カスタムホイールが日本で広く見られる理由を、制度条件、車両市場、製造構造の観点から整理する。自動車文化ではなく産業構造として観察する視点を提示。

制度条件

改造自由度

カスタムホイールという部品は、車両の中では珍しく交換が広く許容されている部品である。
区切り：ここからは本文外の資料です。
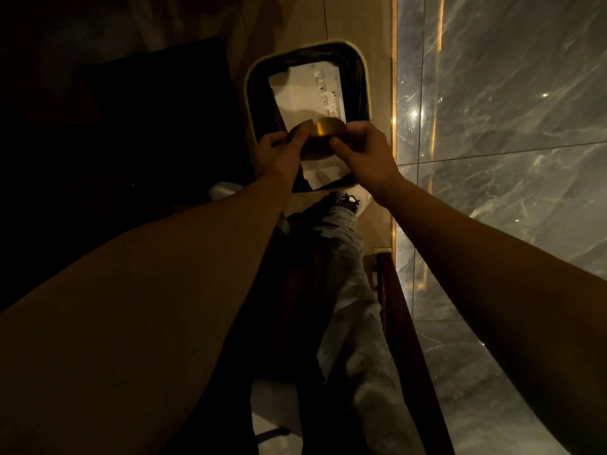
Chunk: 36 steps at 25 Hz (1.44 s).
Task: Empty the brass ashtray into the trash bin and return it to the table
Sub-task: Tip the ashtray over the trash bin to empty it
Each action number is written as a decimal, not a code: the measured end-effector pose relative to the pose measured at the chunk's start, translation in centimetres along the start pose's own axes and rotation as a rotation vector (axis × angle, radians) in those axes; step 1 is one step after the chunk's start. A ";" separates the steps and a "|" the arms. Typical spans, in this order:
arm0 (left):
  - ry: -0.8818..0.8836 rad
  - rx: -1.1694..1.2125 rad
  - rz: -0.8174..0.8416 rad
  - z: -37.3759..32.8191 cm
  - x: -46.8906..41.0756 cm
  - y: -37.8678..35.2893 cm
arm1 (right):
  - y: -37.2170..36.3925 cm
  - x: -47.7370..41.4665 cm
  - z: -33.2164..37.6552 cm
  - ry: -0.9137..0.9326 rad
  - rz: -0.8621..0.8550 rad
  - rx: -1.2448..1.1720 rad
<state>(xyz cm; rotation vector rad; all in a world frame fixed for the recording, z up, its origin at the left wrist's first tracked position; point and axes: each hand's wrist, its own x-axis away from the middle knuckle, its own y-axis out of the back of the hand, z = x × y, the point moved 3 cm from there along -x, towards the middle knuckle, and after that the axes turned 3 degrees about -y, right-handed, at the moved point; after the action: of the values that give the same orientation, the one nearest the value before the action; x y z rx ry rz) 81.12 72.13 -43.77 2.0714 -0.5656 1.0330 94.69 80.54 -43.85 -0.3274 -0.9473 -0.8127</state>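
The round brass ashtray (323,133) hangs tipped over the open trash bin (253,77), its side wall facing me. My left hand (279,152) grips its left edge and my right hand (361,149) grips its right edge. The bin is rectangular with a pale rim and a dark liner, and white paper (308,93) lies inside it. What is in the ashtray is hidden.
A grey marble wall (509,126) with a lit gold strip (394,110) runs along the right. Dark furniture (147,126) fills the left. My jeans leg (348,274) and shoe (345,201) stand just before the bin on the pale floor (358,21).
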 end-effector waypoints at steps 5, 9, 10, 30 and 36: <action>-0.089 -0.112 -0.038 0.7 -2.2 -0.4 | -1.3 -1.8 -0.9 0.022 0.009 0.044; -0.151 -0.202 0.011 0.9 -1.5 -0.5 | -1.4 -1.9 -1.0 0.017 0.032 0.064; -0.170 -0.230 0.021 0.9 -1.1 -0.7 | -1.4 -2.0 -1.1 0.012 0.040 0.065; -0.482 -0.741 0.204 0.8 0.0 -1.2 | -1.0 -3.4 0.1 0.027 0.077 0.209; -0.580 -0.894 0.116 0.5 -0.3 -1.0 | -0.4 -3.2 0.8 0.096 0.147 0.320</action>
<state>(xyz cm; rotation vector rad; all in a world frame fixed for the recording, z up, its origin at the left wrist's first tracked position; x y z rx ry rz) 81.86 72.37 -44.69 1.4859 -1.1885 0.1157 92.86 82.22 -46.08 -0.0781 -0.9348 -0.5275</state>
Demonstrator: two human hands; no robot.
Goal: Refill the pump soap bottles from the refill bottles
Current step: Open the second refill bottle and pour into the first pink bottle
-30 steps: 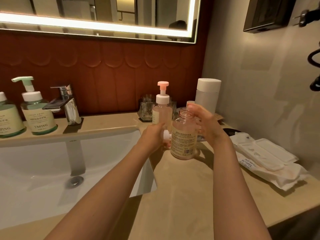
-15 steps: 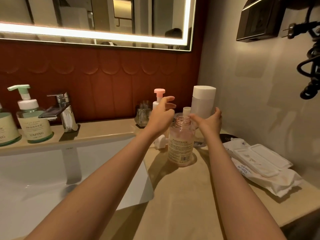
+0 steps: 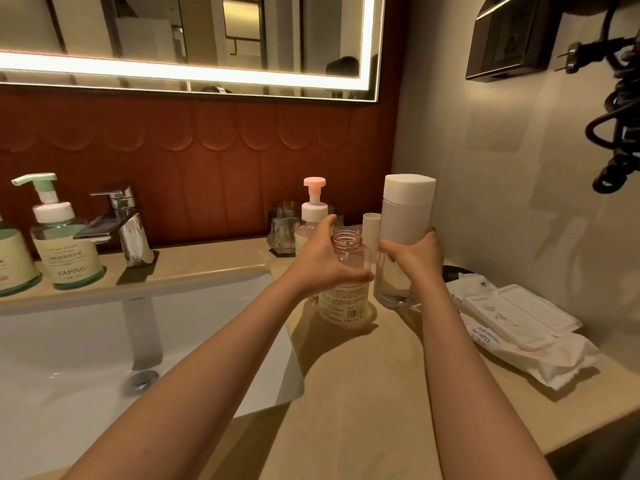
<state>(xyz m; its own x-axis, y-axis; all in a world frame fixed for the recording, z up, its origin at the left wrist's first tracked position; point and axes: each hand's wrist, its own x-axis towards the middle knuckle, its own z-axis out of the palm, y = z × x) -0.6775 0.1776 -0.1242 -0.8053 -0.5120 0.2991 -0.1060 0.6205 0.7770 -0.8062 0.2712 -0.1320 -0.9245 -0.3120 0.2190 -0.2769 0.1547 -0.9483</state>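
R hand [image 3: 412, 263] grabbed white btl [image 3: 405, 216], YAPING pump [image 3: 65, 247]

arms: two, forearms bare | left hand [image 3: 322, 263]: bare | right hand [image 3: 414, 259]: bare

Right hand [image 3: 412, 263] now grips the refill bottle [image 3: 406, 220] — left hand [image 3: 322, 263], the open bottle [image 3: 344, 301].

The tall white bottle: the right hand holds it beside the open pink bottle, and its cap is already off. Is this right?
No. In the head view the white cap sits on the tall white bottle. The right hand does hold it beside the open pink bottle.
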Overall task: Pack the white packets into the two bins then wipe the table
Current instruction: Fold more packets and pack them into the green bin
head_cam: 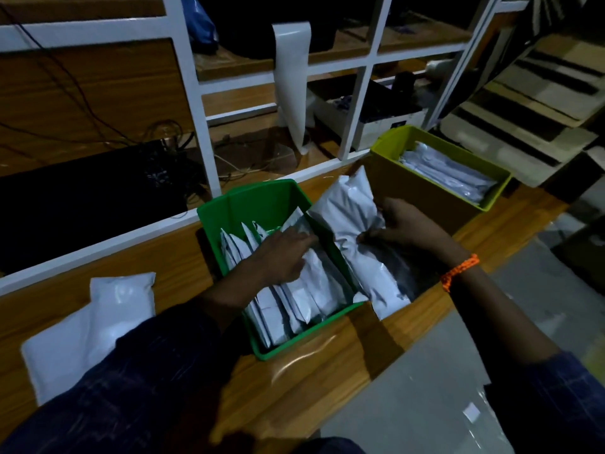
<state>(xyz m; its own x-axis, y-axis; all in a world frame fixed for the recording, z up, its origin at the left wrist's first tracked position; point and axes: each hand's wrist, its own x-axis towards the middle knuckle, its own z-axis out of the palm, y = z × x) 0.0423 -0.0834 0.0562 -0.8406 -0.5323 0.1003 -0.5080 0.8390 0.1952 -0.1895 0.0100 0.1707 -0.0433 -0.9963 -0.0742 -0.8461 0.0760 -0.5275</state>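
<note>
Green bin at mid-counter holds a standing row of white packets. Left hand, fingers fairly straight, presses the row aside, evidently to open a gap. Right hand clamps a large packet over the bin's right rim, ready for insertion. Yellow bin at the far right edge is stocked. Loose packets lie at the near left edge.

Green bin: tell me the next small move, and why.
Probably lower the large packet into the green bin on its right side. The right hand grips it tilted over the rim, while the left hand presses the standing packets leftward, seemingly opening a gap.
</note>
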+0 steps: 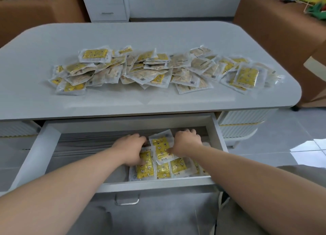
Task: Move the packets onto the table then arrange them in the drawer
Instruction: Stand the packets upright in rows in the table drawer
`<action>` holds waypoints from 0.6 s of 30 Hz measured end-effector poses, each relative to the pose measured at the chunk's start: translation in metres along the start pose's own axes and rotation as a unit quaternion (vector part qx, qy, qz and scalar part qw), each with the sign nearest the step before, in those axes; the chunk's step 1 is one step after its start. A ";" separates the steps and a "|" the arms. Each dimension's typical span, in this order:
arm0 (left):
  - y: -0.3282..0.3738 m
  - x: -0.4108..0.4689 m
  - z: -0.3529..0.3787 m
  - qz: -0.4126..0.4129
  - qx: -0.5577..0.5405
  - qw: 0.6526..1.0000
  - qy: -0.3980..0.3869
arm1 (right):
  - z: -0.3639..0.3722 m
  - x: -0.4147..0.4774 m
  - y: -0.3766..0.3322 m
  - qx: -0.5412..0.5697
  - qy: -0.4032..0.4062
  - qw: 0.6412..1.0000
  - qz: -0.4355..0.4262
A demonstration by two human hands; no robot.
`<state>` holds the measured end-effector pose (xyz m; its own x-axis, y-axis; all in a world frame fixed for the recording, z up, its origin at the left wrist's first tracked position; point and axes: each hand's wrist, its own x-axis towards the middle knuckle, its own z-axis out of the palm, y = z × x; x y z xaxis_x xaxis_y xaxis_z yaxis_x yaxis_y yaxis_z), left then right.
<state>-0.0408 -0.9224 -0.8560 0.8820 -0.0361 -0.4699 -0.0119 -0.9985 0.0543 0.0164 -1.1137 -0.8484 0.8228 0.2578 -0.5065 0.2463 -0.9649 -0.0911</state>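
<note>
A long heap of yellow-and-clear packets (158, 69) lies across the white table (105, 37). Below it the drawer (47, 143) is pulled out. Several packets (176, 167) lie in its near right part. My left hand (132, 148) reaches into the drawer with its fingers curled down onto a packet (145, 166). My right hand (187, 141) pinches the right edge of a tilted packet (161, 146) that lies over the others.
The drawer's left half shows its bare grey floor (84, 146). A metal handle (127, 199) sits on the drawer front. Brown boxes (275, 19) stand at both far sides, and a white cabinet (105, 5) stands behind the table. Tiled floor (291, 137) lies to the right.
</note>
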 end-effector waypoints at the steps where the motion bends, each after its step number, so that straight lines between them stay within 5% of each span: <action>1: 0.000 0.000 -0.001 -0.002 -0.003 1.000 -0.005 | 0.003 0.002 0.000 0.005 0.010 1.000 0.001; 12: 0.005 0.003 -0.004 -0.003 -0.136 0.991 -0.019 | 0.003 0.015 -0.002 0.117 0.042 0.991 0.059; 18: 0.010 0.002 -0.022 -0.008 -0.325 0.945 0.015 | -0.018 0.002 -0.005 0.369 0.041 0.927 0.049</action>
<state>-0.0288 -0.9316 -0.8374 0.8924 -0.0109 -0.4512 0.2852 -0.7612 0.5824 0.0261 -1.1073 -0.8330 0.8665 0.1402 -0.4790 -0.2251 -0.7468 -0.6258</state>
日本の車両制度では、ホイール交換は比較的自由度が高い。主に確認される条件は次のような範囲になる。

・フェンダー内に収まること
・荷重指数の適合
・タイヤ外径の大幅変更がないこと

この範囲に収まる限り、ホイールのデザインやメーカーは自由に選択できる。

一方、ヨーロッパではホイール変更は車種適合の認証が必要になる場合が多い。ホイールごとに車両適合リストが存在し、それを満たさない場合は検査に通らない。

結果として

日本:ホイールは個人が交換する部品

欧州:ホイールは車両設計の一部

という制度条件の差が生まれる。

車両市場構造

軽自動車市場

日本の車両市場には世界的に特殊な要素がある。軽自動車の存在である。

軽自動車では純正ホイールが比較的小径であることが多い。

純正:14インチ

カスタム:16インチ

このような変更が外観の印象を大きく変える。

カスタムの入口としてホイール交換が成立する理由になる。

一方ヨーロッパでは、純正ホイール自体が大径化している。

・18インチ
・19インチ
・20インチ

さらにデザイン性の高い純正ホイールが装備されることが多い。

そのため交換による視覚的変化が小さく、カスタム需要が大きくならない。

製造構造

デザイン部品

ホイールは構造的にデザイン変更が比較的容易な部品である。

アルミ鋳造ホイールの場合、製造工程は次のようになる。

・鋳造
・機械加工
・塗装

重要なのは鋳造金型である。

ホイール金型は

・リム部
・センターディスク

の構造に分かれる。

外周リムは共通化されることが多く、スポーク形状だけ変更される場合もある。

結果として

デザイン変更
=金型一部変更

という構造が成立する。

この構造により

・同一サイズで複数デザイン
・短期間で新製品

が可能になる。

自動車部品の中では珍しく、ホイールは工業製品でありながらデザイン製品として振る舞う。

制度、車両市場、製造構造。

この三つの条件が重なる場所ではカスタムホイール市場が形成されやすい。日本はその条件が重なる数少ない市場の一つになる。